No entanto, porque o ser fenomênico existe, ele deve relacionar-se com o Ser eterno, imóvel e pleno por meio de um “evento” metafísico (não imaginável nem representável com as categorias do ser fenomênico) que chamamos de criação. O ser fenomênico não pode existir de modo absoluto, originário ou primário (existência independente) porque ele não é eterno nem imóvel nem pleno. Ele, por si, não respeita a verdade fundamental segundo a exigência lógico-ontológica (o Ser deve ser eterno, imóvel e pleno). A existência do ser temporal, móvel e limitado só pode ser relativa, derivada e secundária. O ser fenomênico (e todo ser temporal, móvel e limitado) é dependente; é posto pelo Ser. O temporal é posto pelo eterno; o móvel é posto pelo imóvel; o limitado é posto pelo pleno.
A temporalidade, a mobilidade e a limitação do ser criado não se devem a um não-ser (como se o não-ser fosse algo originário com o ser e pudesse ser mesclado com ele), mas à sua condição de criaturalidade. O “não-ser” do ser temporal, móvel e limitado (porque o temporal, o móvel e o limitado implicam sempre um certo “não-ser”) não é um verdadeiro não-ser (que não pode existir), mas a consequência lógico-ontológica de o ser criatural não poder ser o Ser eterno, imóvel e pleno (só pode haver um Ser, um só Absoluto, um só Ilimitado).
A limitação não é originária, e originário não pode ser o “não-ser” do limitado. Só a Plenitude pode ser originária. O “não-ser” do ser limitado não é um verdadeiro não-ser (que não pode ser), mas o não-poder-ser-pleno do ser que é estruturalmente limitado. Esse “não-ser” é a limitação, e só pode aparecer “em contraste” com o pano de fundo (ainda que implícito para nós) do Ser pleno.
O “não-ser” só aparece sobre o fundo do Ser. O “não-ser” não é algo que subsista (o que seria absurdo), mas é o “não” do limite. Só porque o Ser cria seres limitados (ontológica e temporalmente limitados), percebemos o “não”, que não é propriamente um não-ser (um algo que existe como não-ser e ameaça o ser), mas o limite do ser limitado (criado).

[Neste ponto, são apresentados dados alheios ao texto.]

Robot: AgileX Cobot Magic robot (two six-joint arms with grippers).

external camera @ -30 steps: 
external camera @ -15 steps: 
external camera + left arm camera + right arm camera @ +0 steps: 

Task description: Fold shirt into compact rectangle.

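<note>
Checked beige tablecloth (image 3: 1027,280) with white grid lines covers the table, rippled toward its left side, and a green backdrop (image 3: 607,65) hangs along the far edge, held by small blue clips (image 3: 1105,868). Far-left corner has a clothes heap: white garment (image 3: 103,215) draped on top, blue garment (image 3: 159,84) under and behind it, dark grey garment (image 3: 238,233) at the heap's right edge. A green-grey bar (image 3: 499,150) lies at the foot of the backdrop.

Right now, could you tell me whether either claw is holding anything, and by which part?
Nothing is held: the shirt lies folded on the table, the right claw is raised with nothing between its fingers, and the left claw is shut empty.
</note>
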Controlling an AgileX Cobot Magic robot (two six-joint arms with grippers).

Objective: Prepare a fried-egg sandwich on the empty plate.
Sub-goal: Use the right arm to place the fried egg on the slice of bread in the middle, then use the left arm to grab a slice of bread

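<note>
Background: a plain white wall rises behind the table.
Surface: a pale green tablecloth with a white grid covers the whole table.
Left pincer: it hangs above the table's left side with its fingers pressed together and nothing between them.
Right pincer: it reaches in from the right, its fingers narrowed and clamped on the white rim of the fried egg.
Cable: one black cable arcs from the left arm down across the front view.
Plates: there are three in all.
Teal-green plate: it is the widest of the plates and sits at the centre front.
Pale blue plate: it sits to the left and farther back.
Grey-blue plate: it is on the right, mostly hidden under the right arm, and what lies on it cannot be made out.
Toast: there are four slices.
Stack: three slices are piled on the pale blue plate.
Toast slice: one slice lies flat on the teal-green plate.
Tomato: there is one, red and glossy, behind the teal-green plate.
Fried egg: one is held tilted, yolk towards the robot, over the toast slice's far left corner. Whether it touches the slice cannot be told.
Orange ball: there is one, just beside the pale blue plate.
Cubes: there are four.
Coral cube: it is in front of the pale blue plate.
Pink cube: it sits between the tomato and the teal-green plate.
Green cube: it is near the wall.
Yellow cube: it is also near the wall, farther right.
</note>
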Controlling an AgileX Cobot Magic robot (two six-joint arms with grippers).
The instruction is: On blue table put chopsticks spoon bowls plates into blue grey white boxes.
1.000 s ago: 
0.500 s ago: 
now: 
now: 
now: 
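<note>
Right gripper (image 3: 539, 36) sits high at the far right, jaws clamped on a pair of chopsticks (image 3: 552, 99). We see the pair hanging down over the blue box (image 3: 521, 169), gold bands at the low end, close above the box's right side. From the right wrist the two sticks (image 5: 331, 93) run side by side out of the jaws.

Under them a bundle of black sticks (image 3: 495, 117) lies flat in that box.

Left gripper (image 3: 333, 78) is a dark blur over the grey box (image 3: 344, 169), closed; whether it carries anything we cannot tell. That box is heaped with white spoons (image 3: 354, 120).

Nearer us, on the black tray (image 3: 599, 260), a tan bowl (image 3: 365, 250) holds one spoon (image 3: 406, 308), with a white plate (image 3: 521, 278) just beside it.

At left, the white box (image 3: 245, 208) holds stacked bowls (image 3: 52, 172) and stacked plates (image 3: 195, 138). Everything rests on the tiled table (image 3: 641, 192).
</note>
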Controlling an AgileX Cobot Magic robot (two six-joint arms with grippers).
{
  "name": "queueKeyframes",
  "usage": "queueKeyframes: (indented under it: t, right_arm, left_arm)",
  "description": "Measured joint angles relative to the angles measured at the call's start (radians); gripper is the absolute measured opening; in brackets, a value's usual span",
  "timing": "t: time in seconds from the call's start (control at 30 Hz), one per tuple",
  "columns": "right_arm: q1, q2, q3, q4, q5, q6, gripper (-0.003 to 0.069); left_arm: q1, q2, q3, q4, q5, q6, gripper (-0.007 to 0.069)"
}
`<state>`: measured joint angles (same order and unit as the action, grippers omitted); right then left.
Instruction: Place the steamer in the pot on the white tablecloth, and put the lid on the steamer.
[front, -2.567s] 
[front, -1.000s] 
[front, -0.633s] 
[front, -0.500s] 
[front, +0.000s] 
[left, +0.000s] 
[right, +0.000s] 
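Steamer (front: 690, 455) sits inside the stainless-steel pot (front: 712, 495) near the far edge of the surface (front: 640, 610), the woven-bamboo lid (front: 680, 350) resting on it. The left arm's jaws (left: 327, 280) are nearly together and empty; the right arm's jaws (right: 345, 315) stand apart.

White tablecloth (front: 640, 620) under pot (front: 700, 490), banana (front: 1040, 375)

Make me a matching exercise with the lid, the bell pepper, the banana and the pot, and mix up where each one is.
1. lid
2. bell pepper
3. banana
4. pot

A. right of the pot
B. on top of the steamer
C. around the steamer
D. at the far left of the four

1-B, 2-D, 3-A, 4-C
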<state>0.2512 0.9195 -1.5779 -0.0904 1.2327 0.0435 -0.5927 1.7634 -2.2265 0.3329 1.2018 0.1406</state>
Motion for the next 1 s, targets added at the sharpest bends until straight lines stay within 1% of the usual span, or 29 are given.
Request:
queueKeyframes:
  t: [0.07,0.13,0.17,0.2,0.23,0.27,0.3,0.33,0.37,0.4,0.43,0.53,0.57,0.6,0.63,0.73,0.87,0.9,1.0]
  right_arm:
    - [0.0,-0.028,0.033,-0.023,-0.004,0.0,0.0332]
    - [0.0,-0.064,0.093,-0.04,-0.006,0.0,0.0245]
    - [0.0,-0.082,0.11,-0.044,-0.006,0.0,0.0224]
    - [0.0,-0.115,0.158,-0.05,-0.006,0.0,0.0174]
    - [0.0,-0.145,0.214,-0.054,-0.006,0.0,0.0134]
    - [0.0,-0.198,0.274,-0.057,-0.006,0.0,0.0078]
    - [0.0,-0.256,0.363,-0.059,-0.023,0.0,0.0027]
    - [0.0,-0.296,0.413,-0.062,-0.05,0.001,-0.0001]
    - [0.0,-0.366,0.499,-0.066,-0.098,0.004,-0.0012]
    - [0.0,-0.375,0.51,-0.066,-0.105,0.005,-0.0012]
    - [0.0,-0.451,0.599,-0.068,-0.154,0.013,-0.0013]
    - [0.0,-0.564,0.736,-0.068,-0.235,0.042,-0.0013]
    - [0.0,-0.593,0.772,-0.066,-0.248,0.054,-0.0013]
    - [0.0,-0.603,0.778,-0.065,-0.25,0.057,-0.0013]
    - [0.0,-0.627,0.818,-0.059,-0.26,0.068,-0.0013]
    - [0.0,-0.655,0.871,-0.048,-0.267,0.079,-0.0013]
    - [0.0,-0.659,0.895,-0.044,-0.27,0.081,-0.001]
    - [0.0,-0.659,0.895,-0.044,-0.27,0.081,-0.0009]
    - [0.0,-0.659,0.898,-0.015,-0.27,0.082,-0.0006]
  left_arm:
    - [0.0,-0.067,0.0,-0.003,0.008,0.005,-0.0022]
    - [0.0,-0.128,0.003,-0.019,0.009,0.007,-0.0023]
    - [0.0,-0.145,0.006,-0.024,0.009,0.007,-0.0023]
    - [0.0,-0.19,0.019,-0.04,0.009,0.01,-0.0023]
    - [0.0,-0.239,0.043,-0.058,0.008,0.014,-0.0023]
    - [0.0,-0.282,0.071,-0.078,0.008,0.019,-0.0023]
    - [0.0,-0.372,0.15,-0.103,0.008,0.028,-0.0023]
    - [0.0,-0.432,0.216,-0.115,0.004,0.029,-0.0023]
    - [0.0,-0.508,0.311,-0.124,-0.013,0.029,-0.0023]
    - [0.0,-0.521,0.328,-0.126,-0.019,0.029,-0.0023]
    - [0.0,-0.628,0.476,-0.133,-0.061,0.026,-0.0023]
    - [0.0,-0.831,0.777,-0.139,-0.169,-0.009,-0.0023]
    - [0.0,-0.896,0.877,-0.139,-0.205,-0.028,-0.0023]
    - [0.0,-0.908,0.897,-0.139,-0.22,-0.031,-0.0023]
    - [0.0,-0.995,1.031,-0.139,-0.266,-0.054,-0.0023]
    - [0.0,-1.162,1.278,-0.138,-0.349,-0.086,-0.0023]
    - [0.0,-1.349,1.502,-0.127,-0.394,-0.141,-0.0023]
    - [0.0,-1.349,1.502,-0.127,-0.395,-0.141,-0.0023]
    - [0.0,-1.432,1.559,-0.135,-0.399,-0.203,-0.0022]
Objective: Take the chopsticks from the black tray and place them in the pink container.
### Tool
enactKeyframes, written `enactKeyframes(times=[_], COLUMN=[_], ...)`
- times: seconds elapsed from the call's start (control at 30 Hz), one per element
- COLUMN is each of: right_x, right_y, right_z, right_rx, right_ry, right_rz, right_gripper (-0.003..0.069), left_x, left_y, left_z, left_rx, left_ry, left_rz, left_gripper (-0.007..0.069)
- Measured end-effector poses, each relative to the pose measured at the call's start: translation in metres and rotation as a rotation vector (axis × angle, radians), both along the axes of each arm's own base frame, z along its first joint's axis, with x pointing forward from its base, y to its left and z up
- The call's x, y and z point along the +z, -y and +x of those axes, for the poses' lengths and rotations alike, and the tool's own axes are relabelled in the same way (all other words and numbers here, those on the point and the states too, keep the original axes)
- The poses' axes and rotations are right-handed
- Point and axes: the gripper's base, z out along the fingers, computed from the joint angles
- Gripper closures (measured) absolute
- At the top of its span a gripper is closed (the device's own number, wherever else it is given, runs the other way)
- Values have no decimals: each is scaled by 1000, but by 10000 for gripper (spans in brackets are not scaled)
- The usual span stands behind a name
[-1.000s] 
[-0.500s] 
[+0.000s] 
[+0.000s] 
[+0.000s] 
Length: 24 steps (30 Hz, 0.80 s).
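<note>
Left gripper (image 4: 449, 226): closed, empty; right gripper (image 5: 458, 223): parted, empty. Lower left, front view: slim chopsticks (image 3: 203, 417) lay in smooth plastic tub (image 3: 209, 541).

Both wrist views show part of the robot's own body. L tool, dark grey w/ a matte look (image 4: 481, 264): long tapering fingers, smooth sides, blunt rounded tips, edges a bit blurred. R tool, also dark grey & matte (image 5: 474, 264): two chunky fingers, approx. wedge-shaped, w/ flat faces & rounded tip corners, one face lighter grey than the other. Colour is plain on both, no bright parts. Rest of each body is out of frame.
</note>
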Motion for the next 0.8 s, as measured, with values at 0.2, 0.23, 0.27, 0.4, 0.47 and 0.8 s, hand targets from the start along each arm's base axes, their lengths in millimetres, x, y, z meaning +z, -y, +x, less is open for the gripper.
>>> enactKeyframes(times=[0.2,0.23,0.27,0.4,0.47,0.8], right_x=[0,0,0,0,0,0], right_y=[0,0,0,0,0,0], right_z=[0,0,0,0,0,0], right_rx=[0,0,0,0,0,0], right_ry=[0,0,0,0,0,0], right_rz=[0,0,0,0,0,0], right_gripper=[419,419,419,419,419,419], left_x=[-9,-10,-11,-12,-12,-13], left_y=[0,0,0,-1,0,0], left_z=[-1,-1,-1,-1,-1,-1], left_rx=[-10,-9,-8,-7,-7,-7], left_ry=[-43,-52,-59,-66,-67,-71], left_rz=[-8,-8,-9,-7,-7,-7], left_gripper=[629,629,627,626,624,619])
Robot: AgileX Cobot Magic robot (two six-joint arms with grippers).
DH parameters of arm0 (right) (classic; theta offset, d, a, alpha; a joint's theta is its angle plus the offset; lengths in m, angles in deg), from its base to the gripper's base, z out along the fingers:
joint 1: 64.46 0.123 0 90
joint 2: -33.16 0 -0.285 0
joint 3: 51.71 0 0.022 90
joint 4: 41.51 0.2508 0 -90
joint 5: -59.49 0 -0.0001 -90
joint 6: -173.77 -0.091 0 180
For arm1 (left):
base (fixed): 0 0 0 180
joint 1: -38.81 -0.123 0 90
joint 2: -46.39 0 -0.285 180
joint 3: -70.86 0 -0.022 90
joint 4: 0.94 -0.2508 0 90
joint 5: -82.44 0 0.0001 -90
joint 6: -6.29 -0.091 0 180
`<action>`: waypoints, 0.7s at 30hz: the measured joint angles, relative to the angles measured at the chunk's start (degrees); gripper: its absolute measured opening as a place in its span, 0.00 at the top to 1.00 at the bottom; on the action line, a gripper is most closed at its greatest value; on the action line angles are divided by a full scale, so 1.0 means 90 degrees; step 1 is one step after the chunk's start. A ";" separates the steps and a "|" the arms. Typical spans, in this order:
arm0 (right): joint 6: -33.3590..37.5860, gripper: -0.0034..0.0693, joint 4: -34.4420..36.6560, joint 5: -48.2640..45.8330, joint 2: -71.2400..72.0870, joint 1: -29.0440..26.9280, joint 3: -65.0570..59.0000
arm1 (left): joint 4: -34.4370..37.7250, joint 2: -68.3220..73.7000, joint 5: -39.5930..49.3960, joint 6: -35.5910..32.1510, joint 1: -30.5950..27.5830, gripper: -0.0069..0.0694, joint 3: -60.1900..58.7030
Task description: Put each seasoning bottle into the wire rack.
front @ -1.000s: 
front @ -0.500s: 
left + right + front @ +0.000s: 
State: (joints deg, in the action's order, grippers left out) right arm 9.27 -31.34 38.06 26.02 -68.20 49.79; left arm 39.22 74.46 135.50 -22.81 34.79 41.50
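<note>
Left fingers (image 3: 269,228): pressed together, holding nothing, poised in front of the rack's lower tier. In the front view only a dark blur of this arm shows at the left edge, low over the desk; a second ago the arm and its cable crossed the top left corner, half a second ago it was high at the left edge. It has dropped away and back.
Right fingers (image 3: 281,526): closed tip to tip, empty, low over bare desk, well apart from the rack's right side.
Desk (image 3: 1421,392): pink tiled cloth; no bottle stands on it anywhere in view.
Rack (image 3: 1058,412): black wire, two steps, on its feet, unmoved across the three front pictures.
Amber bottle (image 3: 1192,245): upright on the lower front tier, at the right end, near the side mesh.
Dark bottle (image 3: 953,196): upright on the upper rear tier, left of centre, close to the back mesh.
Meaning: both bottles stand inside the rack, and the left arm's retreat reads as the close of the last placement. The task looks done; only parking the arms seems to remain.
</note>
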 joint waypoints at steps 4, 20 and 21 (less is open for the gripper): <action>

E só podemos perceber o “não” do ser limitado - ou seja, o limite do limitado - porque já estamos para além do limitado, isto é, vivemos e pensamos no horizonte da pré-compreensão do Ser pleno, que Karl Rahner chamava de Vorgriff. Só percebemos o limitado como limitado porque estamos já desde sempre, pelo espírito, no horizonte do Ilimitado. O espírito no homem é homólogo ao Ser na medida em que vê o ser limitado sempre no horizonte do Ser ilimitado, ainda que esse horizonte não seja objeto de explicitação para o não filósofo.